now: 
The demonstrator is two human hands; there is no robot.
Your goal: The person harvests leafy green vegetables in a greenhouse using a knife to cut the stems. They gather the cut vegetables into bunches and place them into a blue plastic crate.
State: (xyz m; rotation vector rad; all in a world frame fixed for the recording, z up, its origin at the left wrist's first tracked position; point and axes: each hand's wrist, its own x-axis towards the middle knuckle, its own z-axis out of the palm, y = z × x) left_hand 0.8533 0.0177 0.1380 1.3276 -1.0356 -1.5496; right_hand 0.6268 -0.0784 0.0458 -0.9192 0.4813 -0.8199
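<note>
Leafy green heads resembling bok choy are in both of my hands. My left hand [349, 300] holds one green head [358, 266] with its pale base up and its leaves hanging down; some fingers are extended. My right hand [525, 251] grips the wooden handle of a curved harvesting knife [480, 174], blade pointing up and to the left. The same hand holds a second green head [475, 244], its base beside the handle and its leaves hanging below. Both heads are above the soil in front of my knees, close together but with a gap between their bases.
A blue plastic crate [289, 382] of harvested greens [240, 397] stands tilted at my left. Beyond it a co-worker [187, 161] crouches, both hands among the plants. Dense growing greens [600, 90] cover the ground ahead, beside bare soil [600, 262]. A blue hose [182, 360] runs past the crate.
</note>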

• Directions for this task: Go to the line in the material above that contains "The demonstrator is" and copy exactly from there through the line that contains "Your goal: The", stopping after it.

• Your solution:
The demonstrator is two human hands; there is no robot.
Your goal: The person harvests leafy green vegetables in a greenhouse using a knife to cut the stems. They gather the cut vegetables into bunches and place them into a blue plastic crate.

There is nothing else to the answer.